Juan debe tener en cuenta el viejo adagio médico que advierte: "El que está consciente de tener pulmones, es que ya está enfermo"; y debe darme un mejor trato, lo que principalmente significa un aire de mejor calidad. Lo más importante, desde luego, es que deje de fumar. Pero si es incapaz de re­nunciar al cigarrillo, puede ayudar­me por otros medios. Existe una pequeña máquina, de precio mode­rado, que hace circular el aire de la habitación a través de una capa de carbón activado —empleado en las caretas de protección contra el gasy absorbe las sustancias químicas que atacan a mis tejidos. Si Juan colocara una en su alcoba y otra en la oficina, yo tendría 16 horas de protección cada día.

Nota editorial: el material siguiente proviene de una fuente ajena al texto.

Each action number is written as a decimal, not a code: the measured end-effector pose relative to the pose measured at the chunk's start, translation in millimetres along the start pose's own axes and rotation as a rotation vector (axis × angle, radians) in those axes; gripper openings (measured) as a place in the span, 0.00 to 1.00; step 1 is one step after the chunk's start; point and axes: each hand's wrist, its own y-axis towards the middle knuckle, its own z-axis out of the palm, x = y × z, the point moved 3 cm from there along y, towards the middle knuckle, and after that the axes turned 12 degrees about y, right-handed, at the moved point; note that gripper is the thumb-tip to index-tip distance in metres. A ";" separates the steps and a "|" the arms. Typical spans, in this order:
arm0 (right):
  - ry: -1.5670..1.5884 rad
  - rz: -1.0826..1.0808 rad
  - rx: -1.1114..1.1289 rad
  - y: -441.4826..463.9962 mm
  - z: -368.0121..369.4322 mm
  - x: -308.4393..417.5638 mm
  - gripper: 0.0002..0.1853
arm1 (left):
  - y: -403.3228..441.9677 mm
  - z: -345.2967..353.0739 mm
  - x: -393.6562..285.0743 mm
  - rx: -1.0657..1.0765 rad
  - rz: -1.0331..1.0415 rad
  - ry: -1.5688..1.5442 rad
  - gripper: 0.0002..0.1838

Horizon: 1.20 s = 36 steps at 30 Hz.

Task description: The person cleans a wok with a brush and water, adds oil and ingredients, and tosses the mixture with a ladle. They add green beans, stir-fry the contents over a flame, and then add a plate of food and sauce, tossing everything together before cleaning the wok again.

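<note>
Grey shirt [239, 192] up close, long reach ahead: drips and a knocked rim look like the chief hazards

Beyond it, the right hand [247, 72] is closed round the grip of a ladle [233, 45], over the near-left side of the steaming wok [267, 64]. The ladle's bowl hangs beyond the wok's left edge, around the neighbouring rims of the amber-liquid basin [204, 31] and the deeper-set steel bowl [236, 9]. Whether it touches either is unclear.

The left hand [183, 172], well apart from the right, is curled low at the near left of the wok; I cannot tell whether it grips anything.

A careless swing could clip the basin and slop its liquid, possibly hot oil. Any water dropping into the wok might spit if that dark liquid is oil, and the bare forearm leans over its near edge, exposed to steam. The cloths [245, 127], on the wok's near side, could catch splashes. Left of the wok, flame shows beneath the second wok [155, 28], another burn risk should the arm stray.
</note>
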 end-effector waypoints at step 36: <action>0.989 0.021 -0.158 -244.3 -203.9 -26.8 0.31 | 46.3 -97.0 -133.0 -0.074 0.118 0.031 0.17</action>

También le aconsejo que haga más ejercicio y observé un régimen alimenticio más adecuado. Cual­quier clase de ejercicio corporal, subir a pie las escaleras, pasear, salvar distancias a trote lento, prac­ticar deportes— me obliga a respi­rar con mayor profundidad, y eso es muy conveniente. Además, hay ejercicios especiales para las funcio­nes respiratorias. En condiciones normales la mejor manera de res­pirar es hacerlo profundamente, in­troduciendo en los pulmones mayor cantidad de aire a un ritmo más pausado. Juan podría practicar la respiración abdominal, como lo ha­cen los pequeños y los cantantes de ópera, que consiste en no inflar el tórax y en dejar caer el diafragma. De este modo el aire penetra hasta mis alvéolos más recónditos.

Además, sería útil que varias ve­ces al día Juan empleara en mí cier­to recurso de limpieza. Juan cree que con exhalar normalmente yo quedo vacío de aire. Pero está equi­vocado. Que abra la boca y exhale todo el aire que pueda. Luego, que frunza los labios y sople: todavía le quedará bastante aire. Si lo hi­ciera fumando, observaría algo que debería hacerlo reflexionar: de sus labios fruncidos saldría humo que normalmente quedaría encerrado, estancándose en mi interior.

Todo se resume en lo siguiente: En su mayoría los órganos vecinos míos pueden soportar sin queja un trato muy rudo. Desgraciadamente este no es mi caso. La Naturaleza no me ha dotado de todos los medios de protección que necesito para vi­vir en el mundo de hoy. Por eso han adquirido proporciones de epidemia una serie de enfermedades de los pulmones. ¡Presta atención, Juan!